You can compute power series at a symbolic variable point to find a formula for the derivative, so there is theoretically no reason why Wolfram should be so much slower at finding n-th derivatives.Wolfram Data Framework Semantic framework for real-world data. Note that computing a power series at a point z=z0 is the same as finding all derivatives at z=z0, so the two problems are equivalent. This gives you a O(nk) time algorithm to find the first k terms in the power series of 1/p(z). From a state you can compute the next term in the power series and the next state in time O(n). You can store the coefficients of those terms in an array and use that as your state. When you do this for a general polynomial of degree n you always have a numerator with less than n terms. Going on like that you find 1/(1 - z^2) = 1 + z^2 + z^4 + z^6 and so on.
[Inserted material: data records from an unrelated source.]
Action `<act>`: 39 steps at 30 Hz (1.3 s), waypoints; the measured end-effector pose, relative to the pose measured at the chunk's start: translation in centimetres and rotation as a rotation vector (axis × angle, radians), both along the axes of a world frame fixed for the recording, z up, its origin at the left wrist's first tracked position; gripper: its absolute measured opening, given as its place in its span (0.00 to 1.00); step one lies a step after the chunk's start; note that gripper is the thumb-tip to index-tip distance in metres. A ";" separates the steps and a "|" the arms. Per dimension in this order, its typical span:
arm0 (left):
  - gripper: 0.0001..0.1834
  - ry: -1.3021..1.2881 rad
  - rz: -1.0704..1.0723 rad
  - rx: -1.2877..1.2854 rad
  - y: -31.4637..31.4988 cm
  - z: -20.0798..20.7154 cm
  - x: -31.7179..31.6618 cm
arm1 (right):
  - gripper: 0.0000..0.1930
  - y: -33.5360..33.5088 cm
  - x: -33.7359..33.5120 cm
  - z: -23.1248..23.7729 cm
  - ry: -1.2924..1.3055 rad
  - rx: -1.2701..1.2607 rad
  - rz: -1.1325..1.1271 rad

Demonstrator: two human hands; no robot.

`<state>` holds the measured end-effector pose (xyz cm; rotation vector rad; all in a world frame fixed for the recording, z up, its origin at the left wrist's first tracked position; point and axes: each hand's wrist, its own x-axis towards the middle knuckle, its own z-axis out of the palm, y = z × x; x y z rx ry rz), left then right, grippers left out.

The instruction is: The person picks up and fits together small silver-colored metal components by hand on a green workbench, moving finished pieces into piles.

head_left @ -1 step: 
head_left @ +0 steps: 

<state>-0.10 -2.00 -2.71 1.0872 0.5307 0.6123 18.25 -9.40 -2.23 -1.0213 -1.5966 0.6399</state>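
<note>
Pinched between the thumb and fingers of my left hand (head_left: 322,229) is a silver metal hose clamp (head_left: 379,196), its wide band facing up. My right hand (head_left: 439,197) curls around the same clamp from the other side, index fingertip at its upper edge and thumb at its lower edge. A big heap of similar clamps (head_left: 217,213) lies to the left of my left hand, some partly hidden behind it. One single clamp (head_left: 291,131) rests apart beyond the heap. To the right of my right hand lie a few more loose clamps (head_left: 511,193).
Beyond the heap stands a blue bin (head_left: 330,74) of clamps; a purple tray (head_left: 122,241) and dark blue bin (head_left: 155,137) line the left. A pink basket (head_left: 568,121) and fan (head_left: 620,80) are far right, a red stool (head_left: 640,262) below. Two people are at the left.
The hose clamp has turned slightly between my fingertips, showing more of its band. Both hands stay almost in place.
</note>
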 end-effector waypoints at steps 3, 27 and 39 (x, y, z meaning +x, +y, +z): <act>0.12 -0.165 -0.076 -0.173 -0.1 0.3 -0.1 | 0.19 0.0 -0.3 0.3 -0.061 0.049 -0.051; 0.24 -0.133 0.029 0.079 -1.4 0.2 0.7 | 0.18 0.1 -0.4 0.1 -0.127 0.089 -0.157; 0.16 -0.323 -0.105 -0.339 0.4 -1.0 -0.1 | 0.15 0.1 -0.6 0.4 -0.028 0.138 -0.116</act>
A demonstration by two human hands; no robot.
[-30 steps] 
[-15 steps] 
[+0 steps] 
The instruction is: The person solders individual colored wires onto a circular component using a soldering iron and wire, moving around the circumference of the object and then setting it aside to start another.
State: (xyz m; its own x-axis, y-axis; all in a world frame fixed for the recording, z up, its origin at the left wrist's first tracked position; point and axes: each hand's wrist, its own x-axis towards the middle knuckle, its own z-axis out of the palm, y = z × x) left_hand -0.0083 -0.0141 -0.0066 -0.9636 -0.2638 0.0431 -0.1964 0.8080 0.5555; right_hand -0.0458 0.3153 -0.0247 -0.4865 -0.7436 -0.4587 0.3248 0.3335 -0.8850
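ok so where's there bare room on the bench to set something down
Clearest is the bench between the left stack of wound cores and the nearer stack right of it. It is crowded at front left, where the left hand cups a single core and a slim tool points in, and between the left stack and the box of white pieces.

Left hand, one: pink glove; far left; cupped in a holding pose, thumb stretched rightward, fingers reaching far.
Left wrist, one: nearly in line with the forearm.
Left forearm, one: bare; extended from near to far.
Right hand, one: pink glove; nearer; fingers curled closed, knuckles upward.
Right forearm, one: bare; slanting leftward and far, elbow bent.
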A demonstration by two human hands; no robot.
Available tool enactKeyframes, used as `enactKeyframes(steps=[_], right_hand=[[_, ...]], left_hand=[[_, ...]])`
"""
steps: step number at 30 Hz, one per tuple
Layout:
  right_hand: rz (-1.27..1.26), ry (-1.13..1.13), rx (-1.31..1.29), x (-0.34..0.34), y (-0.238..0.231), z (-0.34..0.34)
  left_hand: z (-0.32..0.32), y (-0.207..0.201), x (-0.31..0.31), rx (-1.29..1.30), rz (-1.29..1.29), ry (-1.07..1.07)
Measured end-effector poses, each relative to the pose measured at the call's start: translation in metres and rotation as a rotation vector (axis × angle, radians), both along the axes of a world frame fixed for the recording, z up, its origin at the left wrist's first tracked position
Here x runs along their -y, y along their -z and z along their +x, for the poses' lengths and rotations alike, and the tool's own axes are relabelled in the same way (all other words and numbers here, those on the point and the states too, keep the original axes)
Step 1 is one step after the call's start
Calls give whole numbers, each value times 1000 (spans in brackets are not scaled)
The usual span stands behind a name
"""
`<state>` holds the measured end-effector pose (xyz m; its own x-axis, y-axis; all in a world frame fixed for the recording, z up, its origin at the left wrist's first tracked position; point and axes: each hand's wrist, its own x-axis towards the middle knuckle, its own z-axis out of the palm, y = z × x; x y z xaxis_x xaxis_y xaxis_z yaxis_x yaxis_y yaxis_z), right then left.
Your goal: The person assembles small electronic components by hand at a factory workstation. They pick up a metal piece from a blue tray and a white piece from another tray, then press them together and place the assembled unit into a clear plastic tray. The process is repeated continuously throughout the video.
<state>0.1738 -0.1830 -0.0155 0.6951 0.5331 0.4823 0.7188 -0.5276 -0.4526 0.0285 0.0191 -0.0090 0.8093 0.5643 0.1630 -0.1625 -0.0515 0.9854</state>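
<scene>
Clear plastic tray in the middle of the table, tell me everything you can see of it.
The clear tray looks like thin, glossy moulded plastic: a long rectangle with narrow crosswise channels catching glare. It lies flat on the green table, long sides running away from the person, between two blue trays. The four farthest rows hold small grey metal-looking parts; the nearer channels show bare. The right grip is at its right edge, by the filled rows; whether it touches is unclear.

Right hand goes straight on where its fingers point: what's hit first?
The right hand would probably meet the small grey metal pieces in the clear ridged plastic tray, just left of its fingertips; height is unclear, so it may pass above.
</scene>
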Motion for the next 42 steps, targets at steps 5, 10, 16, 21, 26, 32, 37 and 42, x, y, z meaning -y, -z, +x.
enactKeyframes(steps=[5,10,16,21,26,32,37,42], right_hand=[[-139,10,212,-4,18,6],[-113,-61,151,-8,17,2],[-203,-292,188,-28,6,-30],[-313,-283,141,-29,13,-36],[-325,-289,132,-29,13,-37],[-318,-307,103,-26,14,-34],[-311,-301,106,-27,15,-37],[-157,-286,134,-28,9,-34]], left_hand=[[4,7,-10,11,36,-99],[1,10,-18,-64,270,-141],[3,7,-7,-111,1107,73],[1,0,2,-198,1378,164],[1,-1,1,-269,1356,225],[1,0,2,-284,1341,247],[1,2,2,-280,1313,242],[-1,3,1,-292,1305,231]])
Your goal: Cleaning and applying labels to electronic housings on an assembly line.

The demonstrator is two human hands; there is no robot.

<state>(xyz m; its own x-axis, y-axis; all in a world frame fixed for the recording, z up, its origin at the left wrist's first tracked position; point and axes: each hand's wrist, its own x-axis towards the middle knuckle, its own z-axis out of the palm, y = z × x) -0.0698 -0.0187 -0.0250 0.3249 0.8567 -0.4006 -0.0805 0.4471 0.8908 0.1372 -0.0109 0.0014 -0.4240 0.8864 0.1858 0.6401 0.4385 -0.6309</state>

The algorithm is basically the same as long division for polynomials. You can extend this to division by any polynomial. So if f_n is the series for f, then the series for g(z) = f(z)/(1 - z) is given by g_n = f_n + g_(n-1). If f(z) has a power series, then coefficients of the power series of f(z)/(1 - z) are simply the partial sums of the power series of f(z).

wolframalpha power series

In special cases there are more efficient methods. Using these methods you can compute the power series of practically any function in polynomial time. Given power series for f,g you can find a recurrence relation for power series of f(z)+g(z), f(z)g(z), f(z)/g(z), f(g(z)), and even f^-1(z). You can do each operation on formal power series. In particular, a dynamic programming approach would be able to calculate coefficients in linear time and space. This is a restricted version of the partition problem, but the same ideas would still hold. In the end, the coefficient of x N is the number of ways that N can be written as a sum of 5s, 7s, and 11s.

wolframalpha power series

For example, Wolfram shows that the coefficient of x 40 is 4, which is from (x 5♱)(x 7♵)(x 0♱1)+(x 5♰)(x 7♱)(x 11♳)+(x 5♳)(x 7♲)(x 11♱)+(x 5♸)(x 7♰)(x 11♰).īut if we only need to add the exponents, then we don’t need to care about the coefficients or the variable x. But all of the coefficients are 1, so we only need to look at the exponents, which add together. But we can replace x with x n, and the relation will still hold. InverseSeries can be applied to any SeriesData object with the appropriate structure, whether or not it has been generated by Series. Given a series, InverseSeries s, x gives a series for such that. I’m not sure how Wolfram does it, but for this function, it is possible to more efficiently compute the coefficients (using techniques you would see at the end of your first year in calculus). InverseSeries performs 'reversion' of series. Tl dr: The coefficient of x N is the number of ways that N can be partitioned using only 5, 7, and 11.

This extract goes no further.